◆ **Task item**:
Every line in the listing below from the one with "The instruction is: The" through the one with "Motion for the" is to be reproduced exactly, both ends included; leave out the rest.

◆ **Data**:
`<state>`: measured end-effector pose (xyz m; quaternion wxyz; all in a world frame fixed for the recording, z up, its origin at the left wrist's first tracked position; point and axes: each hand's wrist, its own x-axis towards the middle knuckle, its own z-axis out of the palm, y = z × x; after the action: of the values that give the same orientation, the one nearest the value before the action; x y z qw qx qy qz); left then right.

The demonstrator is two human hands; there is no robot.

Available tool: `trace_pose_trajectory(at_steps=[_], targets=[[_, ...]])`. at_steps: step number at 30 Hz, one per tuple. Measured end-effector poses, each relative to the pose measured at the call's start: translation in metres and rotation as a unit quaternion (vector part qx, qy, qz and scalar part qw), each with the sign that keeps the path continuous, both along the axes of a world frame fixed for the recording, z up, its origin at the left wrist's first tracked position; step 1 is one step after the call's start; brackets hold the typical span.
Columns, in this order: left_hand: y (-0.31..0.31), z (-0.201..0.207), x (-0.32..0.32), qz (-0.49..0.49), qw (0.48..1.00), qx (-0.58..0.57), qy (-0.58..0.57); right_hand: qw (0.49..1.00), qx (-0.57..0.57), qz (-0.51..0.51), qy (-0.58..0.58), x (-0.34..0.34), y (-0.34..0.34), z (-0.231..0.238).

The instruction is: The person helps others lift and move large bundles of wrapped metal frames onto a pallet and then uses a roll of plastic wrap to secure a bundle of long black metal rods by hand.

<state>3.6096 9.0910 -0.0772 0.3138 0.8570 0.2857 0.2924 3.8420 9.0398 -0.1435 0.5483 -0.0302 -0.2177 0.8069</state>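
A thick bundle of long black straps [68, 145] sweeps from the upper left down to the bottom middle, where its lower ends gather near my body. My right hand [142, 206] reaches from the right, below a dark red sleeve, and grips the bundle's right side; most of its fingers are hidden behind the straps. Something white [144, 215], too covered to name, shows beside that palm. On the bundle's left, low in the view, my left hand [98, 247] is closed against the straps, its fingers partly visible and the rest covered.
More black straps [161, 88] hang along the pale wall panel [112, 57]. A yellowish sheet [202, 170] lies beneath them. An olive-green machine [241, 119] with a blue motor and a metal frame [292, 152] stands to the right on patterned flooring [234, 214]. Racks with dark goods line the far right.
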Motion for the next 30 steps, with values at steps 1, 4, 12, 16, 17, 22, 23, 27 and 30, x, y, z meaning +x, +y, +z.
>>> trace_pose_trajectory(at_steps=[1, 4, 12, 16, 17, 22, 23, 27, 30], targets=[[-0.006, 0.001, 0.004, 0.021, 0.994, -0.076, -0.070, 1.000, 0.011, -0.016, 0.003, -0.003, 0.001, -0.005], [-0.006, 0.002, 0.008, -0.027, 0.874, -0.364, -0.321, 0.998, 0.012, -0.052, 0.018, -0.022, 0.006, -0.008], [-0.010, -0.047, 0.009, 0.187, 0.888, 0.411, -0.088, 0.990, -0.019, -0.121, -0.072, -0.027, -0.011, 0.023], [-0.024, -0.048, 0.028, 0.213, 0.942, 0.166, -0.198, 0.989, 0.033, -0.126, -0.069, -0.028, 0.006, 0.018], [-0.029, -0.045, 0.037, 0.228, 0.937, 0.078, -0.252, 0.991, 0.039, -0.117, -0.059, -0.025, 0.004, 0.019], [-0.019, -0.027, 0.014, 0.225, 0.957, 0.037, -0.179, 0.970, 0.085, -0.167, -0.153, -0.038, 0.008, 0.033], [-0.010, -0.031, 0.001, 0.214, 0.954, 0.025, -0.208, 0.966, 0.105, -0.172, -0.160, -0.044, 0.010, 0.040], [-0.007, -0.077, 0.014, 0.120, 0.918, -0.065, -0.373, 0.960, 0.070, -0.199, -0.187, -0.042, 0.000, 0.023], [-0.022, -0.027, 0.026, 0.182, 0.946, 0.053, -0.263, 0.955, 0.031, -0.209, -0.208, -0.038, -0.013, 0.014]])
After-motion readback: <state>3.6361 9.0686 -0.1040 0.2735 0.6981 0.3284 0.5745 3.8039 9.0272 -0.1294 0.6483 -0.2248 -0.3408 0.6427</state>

◆ **Solution for this exercise**:
The instruction is: The person helps others lift and move large bundles of wrapped metal frames onto a pallet and then uses a roll of plastic wrap to secure a bundle of long black metal rods by hand.

<state>3.6096 9.0910 -0.0772 0.3138 0.8570 0.2857 0.2924 3.8420 9.0398 -0.1435 0.5483 -0.0302 -0.2177 0.8069</state>
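A thick bundle of long black straps [68, 145] sweeps from the upper left down to the bottom middle, where its lower ends gather near my body. My right hand [142, 206] reaches from the right, below a dark red sleeve, and grips the bundle's right side; most of its fingers are hidden behind the straps. Something white [144, 215], too covered to name, shows beside that palm. On the bundle's left, low in the view, my left hand [98, 247] is closed against the straps, its fingers partly visible and the rest covered.
More black straps [161, 88] hang along the pale wall panel [112, 57]. A yellowish sheet [202, 170] lies beneath them. An olive-green machine [241, 119] with a blue motor and a metal frame [292, 152] stands to the right on patterned flooring [234, 214]. Racks with dark goods line the far right.
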Motion for the next 30 steps, with values at steps 1, 4, 12, 16, 17, 22, 23, 27 and 30, x, y, z meaning +x, +y, +z.

The exercise is complete.